Memahami Konsep “Post-App Store”

Akhir November lalu, Facebook meluncurkan Instant Games, sebuah usaha Facebook untuk memasuki ranah permainan dan aplikasi mobile yang kini, secara platform, dikuasai Google dan Apple. Di sini kita berkenalan dengan istilah “Post-App Store”, meskipun sementara ini Indonesia belum termasuk negara yang memiliki akses ke Instant Games yang bisa dimainkan melalui Facebook Messenger.

DailySocial berkesempatan bertemu langsung dengan tim Blackstorm yang merupakan salah satu mitra Facebook saat peluncuran Instant Games. Blackstorm, yang telah mendapatkan pendanaan sebesar $33,5 juta (lebih dari 450 miliar Rupiah), merupakan salah satu advokat Post-App Store dengan usahanya membangun platform dan perangkat bagi pengembang untuk membuat layanan di luar toko aplikasi yang selama ini kita kenal.

Karya Blackstorm sebagai showcase adalah EverWing, sebuah permainan kasual dengan kualitas tak kalah dengan yang dibangun menggunakan teknologi native.

Pemahaman Post-App Store

Post-App Store sendiri merupakan istilah digunakan untuk pengembangan layanan menggunakan platform di luar Google Play (Android) dan App Store (iOS). Dominasi, atau duopoli, dua platform ini membuat ketergantungan yang luar biasa dari para pengembang. Para pengusung gerakan Post-App Store berharap mereka bisa secara independen mengembangkan produk dan bertahan dengan model bisnis yang dipilihnya.

Teknologi utama yang digunakan adalah HTML5. Blackstorm percaya bahwa transisi teknologi ini didorong oleh para pengembang, termasuk para peneliti di lab-lab Ilmu Komputer Stanford University.

Sesungguhnya, dipercaya bahwa awalnya iOS sendiri mendukung kehadiran aplikasi berbasis web, namun kehadiran platform native yang lebih unggul dibanding mobile web membuat perkembangannya sempat terhambat.

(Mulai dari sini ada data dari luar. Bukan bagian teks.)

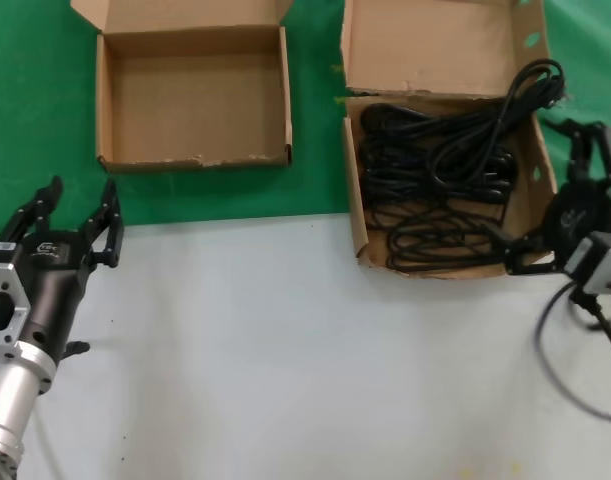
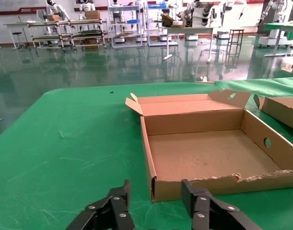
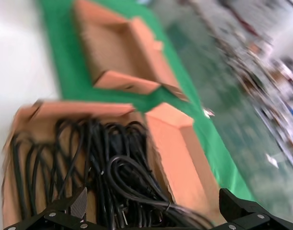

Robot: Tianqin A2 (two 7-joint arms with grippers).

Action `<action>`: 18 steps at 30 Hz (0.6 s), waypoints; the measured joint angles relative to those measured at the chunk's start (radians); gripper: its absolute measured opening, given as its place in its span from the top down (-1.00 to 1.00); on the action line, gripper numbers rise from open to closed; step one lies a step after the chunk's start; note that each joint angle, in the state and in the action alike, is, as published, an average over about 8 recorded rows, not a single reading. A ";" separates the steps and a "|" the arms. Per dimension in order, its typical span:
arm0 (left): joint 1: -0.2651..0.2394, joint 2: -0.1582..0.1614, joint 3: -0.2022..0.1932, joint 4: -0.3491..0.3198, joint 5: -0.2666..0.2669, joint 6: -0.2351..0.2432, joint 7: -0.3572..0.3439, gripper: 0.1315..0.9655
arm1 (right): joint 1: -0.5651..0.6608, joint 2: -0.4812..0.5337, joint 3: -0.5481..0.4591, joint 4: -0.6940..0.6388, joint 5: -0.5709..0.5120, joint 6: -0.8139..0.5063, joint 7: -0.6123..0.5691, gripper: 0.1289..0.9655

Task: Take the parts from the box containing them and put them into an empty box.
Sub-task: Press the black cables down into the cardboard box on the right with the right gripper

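Right gripper, fingers spread, at cords in right box: pinch one bundle only. Left gripper open, near empty box.

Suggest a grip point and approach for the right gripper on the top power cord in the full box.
Grip the power cord on the raised strand running diagonally toward the loop that spills over the far right corner of the larger box. Probably come from above, fingers straddling the strand: it lies over the rest, while the lower bundles are tangled. The right gripper, open, is at the box's right wall.
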 joint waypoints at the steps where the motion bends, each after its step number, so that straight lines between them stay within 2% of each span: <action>1: 0.000 0.000 0.000 0.000 0.000 0.000 0.000 0.15 | 0.022 0.006 -0.002 -0.003 -0.042 -0.030 -0.010 -1.00; 2: 0.000 0.000 0.000 0.000 0.000 0.000 0.000 0.15 | 0.045 0.010 -0.006 -0.007 -0.084 -0.061 -0.021 -1.00; 8: 0.000 0.000 0.000 0.000 0.000 0.000 0.000 0.47 | 0.197 0.013 -0.050 -0.046 -0.286 -0.231 -0.103 -1.00; 18: 0.000 0.000 0.000 0.000 0.000 0.000 0.000 0.82 | 0.428 -0.051 -0.134 -0.158 -0.468 -0.431 -0.202 -1.00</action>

Menurut Michael Piech dari Blackstorm, teknologi HTML5 yang membentuk ekosistem Post-App Store kini sudah semakin sempurna. Disebutkan sudah ada komponen HTTP2, offline access, push notification, shadow DOM, JITs versi terbaru, dan dukungan real time yang lebih baik menggunakan websocket dan WebRTC. Hal lain adalah perkembangan teknologi WebGL.

Blackstorm berharap teknologi yang diusungnya dapat mengeliminasi perbedaan antara aplikasi native dan yang berbasis HTML5.

HTML5 versus aplikasi native

Michael mengklaim aplikasi yang dibangun dengan teknologi HTML5 saat ini sudah serupa dengan 99% aplikasi native yang ada. Mereka optimis bahwa platform HTML5 memiliki kapabilitas untuk mengeliminasi kebutuhan banyak aplikasi native.

Dari sisi keunggulan, karena HTML5 berbasis di server, tidak diperlukan ruang yang besar untuk menginstalasi atau smartphone berspesifikasi sangat tinggi untuk menjalankan atau memainkan permainan yang dibangun di platform ini, apakah itu menggunakan perangkat iOS, Android, atau yang lainnya. Saat pembaruan pun, pengguna tidak mengalami kesusahan untuk mengunduh ulang.

Michael mengatakan pihaknya percaya bahwa aplikasi bakal secara penuh digantikan fungsinya oleh ekuivalensi HTML5 di masa mendatang.

Kondisi Post-App Store saat ini

Michael menyebutkan gerakan Post-App Store saat ini sudah melewati masa “bayi”. Peluncuran Facebook Instant Games merupakan bukti bahwa teknologi ini sudah siap untuk diadopsi oleh konsumen secara luas dan mudah di-scale.

Pengalaman yang diharapkan diperoleh konsumen adalah “app di dalam app”, seperti WeChat. Go-Jek merupakan contoh aplikasi lokal yang mendukung konsep ini.

Karena nilai konversinya yang bagus berdasarkan pengalaman pengguna, Blackstorm menganggap tidak ada halangan bagi para pengembang untuk tidak mengembangkan produknya menggunakan HTML5 dibandingkan sekedar aplikasi native.